Task objective: Find "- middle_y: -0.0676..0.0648" below and begin at its line; stop after the line with "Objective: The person". Output those lines exactly, without pictures.

Source material:
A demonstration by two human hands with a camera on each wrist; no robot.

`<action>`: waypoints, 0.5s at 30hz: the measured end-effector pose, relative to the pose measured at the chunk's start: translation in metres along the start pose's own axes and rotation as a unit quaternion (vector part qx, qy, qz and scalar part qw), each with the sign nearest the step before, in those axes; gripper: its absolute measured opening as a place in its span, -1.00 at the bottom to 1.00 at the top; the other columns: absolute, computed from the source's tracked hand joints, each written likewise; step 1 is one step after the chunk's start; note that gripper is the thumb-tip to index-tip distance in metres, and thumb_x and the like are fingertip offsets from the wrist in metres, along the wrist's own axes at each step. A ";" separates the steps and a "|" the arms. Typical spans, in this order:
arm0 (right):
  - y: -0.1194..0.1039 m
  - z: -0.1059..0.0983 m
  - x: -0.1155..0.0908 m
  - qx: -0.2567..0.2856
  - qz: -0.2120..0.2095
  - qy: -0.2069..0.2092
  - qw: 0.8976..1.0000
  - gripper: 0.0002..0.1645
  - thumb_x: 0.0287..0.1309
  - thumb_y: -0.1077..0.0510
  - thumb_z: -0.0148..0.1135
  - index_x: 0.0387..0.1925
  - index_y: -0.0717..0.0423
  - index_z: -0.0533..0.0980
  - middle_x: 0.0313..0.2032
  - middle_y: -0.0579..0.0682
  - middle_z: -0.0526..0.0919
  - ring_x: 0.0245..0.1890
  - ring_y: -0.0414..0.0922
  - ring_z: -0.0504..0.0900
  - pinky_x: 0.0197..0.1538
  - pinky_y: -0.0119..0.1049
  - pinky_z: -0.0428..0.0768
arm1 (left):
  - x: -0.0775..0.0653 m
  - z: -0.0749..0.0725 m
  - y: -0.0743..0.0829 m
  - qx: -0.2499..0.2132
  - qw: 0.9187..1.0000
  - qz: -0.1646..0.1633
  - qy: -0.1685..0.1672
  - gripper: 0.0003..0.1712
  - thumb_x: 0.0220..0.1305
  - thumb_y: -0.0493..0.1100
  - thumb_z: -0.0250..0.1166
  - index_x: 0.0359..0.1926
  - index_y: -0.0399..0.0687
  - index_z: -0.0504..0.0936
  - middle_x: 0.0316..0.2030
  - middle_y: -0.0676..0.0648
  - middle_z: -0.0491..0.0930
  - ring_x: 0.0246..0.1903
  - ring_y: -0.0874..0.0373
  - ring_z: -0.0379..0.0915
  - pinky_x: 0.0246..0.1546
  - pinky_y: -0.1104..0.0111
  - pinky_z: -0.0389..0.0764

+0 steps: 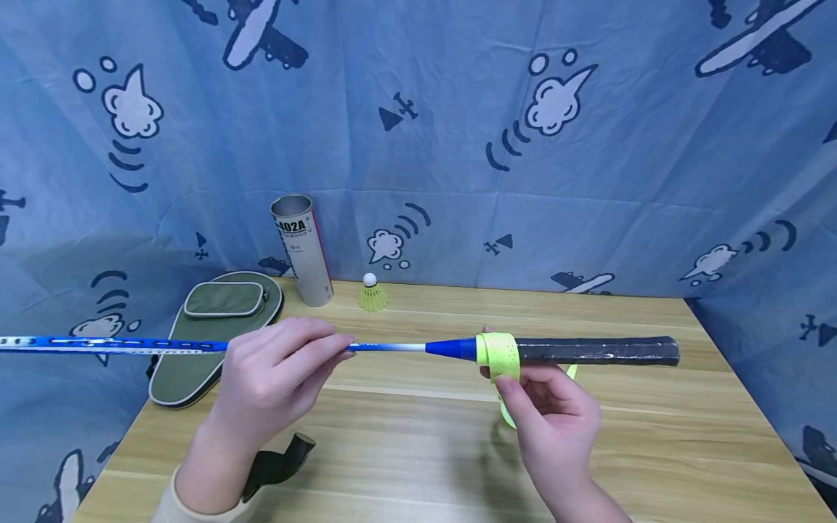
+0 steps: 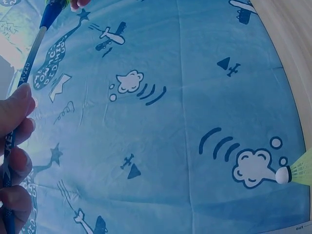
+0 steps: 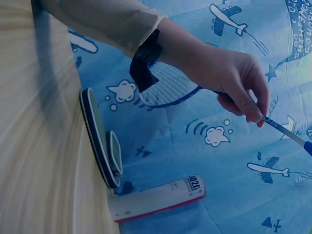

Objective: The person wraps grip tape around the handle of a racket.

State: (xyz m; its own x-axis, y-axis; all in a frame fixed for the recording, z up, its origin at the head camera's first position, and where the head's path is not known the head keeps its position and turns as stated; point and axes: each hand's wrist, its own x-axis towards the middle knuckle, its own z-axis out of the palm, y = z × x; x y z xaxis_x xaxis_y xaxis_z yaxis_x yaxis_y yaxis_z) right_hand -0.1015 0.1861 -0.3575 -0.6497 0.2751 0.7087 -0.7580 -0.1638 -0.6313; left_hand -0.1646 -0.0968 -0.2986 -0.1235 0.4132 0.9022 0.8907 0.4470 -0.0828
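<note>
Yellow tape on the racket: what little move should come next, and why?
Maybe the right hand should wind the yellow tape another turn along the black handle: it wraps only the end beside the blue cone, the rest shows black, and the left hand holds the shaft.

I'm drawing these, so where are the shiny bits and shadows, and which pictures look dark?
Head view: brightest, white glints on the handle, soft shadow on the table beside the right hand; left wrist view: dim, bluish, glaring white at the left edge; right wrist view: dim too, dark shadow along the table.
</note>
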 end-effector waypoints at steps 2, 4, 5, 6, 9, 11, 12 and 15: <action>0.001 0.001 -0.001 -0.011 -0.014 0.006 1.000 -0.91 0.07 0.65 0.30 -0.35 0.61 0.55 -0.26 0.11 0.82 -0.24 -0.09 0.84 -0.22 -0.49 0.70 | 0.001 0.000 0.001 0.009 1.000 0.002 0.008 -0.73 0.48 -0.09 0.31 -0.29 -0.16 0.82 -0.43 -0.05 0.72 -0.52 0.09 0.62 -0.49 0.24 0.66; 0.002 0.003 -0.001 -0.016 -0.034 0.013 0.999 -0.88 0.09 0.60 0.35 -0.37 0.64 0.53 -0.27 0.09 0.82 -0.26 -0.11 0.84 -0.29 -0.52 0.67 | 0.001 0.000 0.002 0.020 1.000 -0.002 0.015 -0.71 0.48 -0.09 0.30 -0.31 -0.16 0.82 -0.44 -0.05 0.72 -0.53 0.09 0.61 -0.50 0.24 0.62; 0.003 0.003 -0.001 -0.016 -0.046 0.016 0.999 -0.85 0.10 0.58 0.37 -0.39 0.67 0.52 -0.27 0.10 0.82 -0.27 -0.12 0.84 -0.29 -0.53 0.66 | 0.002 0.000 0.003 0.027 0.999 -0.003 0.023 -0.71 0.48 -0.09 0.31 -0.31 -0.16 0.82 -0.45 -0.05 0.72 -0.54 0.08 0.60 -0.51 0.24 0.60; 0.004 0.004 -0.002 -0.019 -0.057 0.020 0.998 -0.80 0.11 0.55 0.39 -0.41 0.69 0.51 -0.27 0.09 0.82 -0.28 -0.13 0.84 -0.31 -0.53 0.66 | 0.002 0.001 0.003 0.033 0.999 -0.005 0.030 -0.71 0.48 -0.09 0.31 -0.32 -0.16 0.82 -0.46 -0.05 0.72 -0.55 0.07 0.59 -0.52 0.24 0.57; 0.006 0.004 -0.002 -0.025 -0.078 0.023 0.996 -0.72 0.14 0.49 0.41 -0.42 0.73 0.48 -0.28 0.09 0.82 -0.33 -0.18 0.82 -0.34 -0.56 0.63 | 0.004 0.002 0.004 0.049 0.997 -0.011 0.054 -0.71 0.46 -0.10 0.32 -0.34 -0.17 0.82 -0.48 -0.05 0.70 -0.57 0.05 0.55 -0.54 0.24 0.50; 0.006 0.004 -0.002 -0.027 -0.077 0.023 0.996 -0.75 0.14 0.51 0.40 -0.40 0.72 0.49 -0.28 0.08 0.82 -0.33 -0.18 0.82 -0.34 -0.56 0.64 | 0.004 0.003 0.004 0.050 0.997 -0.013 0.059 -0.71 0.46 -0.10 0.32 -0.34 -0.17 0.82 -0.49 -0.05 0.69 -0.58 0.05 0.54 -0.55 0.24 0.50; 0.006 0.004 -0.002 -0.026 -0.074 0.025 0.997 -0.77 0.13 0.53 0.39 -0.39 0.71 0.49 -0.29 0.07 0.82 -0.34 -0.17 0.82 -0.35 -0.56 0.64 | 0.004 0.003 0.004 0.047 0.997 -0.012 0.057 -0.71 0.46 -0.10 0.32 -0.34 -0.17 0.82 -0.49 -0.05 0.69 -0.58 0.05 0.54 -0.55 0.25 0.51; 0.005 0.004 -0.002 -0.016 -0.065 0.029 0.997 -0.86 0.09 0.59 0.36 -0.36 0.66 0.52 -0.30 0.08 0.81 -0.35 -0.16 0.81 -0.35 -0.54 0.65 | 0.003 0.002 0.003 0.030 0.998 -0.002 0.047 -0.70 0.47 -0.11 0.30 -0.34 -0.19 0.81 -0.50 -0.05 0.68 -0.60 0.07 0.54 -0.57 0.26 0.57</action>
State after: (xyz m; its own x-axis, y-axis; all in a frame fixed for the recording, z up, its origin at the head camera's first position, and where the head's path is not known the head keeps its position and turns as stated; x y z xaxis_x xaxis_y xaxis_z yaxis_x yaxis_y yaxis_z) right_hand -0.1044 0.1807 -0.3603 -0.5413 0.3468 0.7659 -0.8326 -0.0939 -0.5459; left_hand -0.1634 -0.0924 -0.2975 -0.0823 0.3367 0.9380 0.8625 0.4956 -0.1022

Response for this exercise:
  - middle_y: -0.0676..0.0648
  - middle_z: -0.0491..0.0930
  - ring_x: 0.0246..0.1903
  - ring_y: -0.0874..0.0373
  - ring_z: -0.0379..0.0915
  - pinky_x: 0.0246..0.1546
  - pinky_y: -0.1104..0.0111
  - pinky_z: -0.0389..0.0764

+0 steps: 
+0 steps: 
+0 steps: 

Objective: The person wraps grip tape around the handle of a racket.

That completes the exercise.